◆ The task:
Reproduce every line of the material below, but drop the pictures.

◆ Information shown:
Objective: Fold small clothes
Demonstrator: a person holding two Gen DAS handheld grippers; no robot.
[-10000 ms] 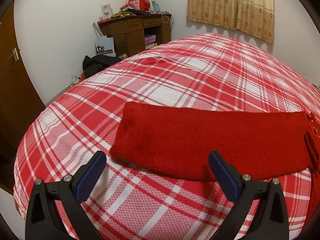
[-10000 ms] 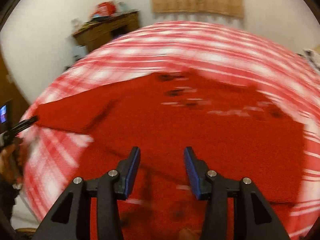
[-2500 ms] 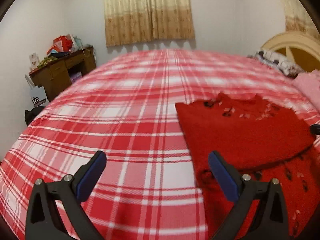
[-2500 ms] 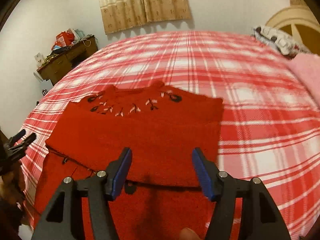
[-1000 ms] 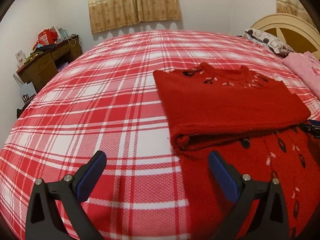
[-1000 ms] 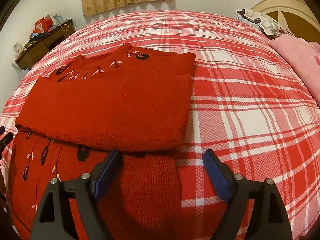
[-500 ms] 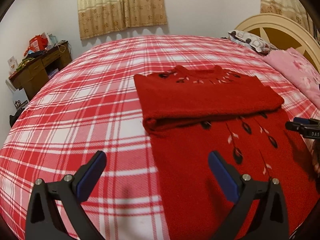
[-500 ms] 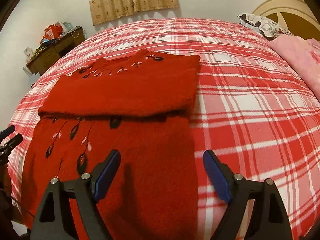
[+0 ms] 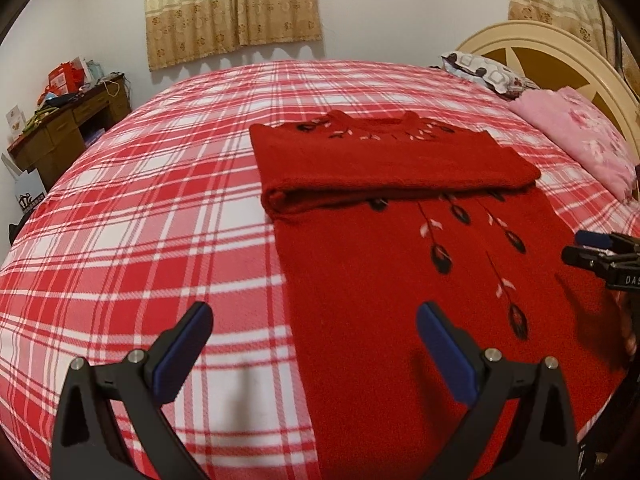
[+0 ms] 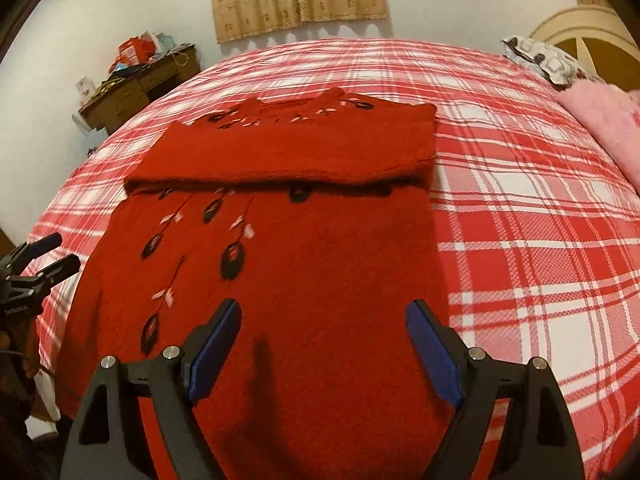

◆ Output:
Objective: Fold small clothes
Demonstrator: a person holding two Gen DAS handheld grippers; no robot.
[-10000 ms] 
[-10000 ms] 
[-2500 ms] 
[-2500 ms] 
[-1000 ms] 
[-1000 ms] 
[-500 ms] 
[-500 ms] 
[+0 ms] 
[+0 ms] 

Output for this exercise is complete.